Could you filter the data below down to the lines that hold the word "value"?

====== DATA

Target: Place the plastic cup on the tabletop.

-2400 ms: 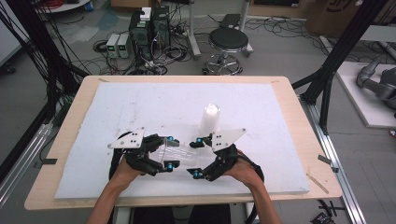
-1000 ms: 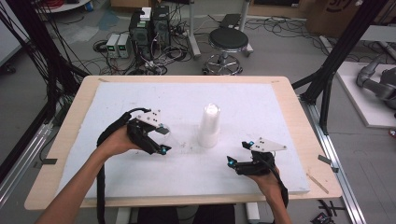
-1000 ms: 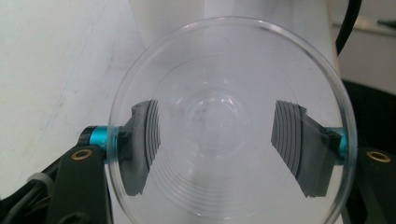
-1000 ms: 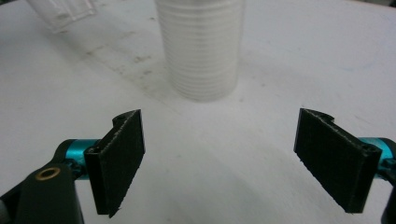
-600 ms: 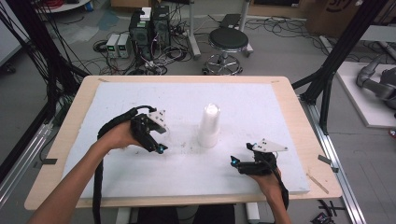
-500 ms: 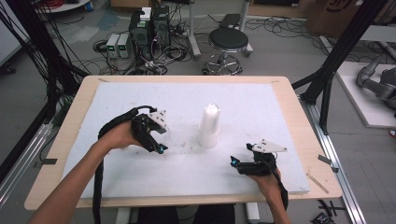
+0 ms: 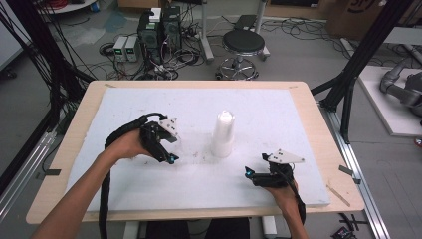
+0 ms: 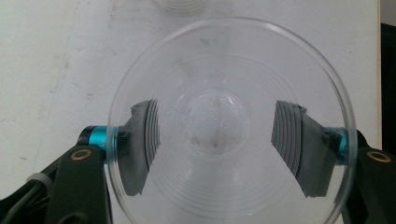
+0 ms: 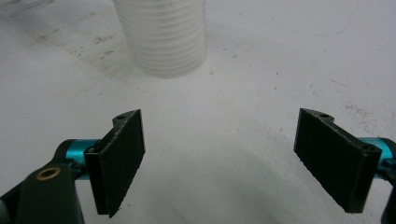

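Clear plastic cup [image 8: 229, 126] held in the left gripper [image 7: 162, 148], jaws closed on its wall from both sides, pads [image 8: 142, 144] seen through the plastic, mouth turned toward that gripper's camera. In the high view, cup faintly visible at the gripper's tips, to the left of the stack of clear cups [image 7: 223, 133] and near it, just above the white table cover [image 7: 278, 104]. Right gripper [image 7: 254, 175] resting low on the cover, to the right of the stack and nearer the person, jaws spread wide and empty; in the right gripper view, ribbed base of the stack [image 9: 162, 37] standing ahead between the two pads.

Likely step: carrying the single cup off from the stack, or setting it down beside it.

To do it well:
- Keep the squeeze light; thin plastic of this kind probably buckles under a hard pinch.
- Turn the cup base-down before lowering, rim level.
- Set down well apart from the stack, so no bump topples the tall column.
- Open the jaws fully before drawing back, so neither pad drags the cup.
- Hold the right gripper ready near the stack's base for steadying.
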A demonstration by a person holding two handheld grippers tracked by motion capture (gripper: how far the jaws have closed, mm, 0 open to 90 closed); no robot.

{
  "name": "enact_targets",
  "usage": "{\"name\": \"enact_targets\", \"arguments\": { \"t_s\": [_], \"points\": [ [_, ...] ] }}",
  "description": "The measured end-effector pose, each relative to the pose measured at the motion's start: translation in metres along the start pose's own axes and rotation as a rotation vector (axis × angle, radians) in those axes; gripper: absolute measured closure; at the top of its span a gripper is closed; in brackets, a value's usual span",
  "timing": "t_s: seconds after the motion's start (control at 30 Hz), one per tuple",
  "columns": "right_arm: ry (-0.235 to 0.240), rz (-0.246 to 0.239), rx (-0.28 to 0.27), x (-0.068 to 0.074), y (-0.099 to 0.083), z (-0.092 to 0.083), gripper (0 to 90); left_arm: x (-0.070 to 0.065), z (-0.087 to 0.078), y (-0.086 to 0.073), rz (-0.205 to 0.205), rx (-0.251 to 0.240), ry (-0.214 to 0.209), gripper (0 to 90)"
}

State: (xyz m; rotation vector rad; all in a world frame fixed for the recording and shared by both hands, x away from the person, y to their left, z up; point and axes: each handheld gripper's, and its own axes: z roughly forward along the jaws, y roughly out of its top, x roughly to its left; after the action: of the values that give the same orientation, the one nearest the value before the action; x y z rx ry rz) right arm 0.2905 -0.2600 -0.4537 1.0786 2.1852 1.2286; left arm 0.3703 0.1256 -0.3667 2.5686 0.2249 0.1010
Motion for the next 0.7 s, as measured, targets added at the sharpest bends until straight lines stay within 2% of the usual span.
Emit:
{"name": "enact_targets", "arguments": {
  "t_s": [0.43, 0.7],
  "points": [
    [-0.001, -0.009, 0.005, 0.001, 0.0, 0.0, 16.0, 0.003, 0.01, 0.004, -0.008, 0.023, 0.001, 32.0],
    [0.01, -0.004, 0.005, 0.001, -0.001, -0.001, 16.0, 0.006, 0.026, 0.009, -0.013, 0.071, -0.005, 32.0]
  ]
}}
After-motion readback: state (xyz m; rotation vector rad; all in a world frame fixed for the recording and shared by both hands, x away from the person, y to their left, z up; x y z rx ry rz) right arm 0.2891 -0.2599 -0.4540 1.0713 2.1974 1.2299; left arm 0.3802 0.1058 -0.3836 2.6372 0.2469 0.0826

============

REPLY TO THE EXERCISE.
  "description": "The measured end-effector pose, each relative to the pose measured at the motion's start: translation in metres along the start pose's own axes and rotation as a rotation vector (axis × angle, radians) in those axes; gripper: absolute measured closure; at the top of its span a gripper is closed; in brackets, a value's usual span",
State: (xyz m; rotation vector rad; all in a world frame fixed for the recording and shared by both hands, x away from the person, y to their left, z up; point and axes: each handheld gripper's, and its own axes: z roughly forward along the jaws, y roughly out of its top, x roughly to its left; after the action: of the values that give the same orientation, the one nearest the value before the action; x y z rx ry rz) right arm 0.2905 -0.2600 -0.4537 1.0786 2.1852 1.2286; left arm 0.3703 0.1256 -0.3667 2.5686 0.2249 0.1010

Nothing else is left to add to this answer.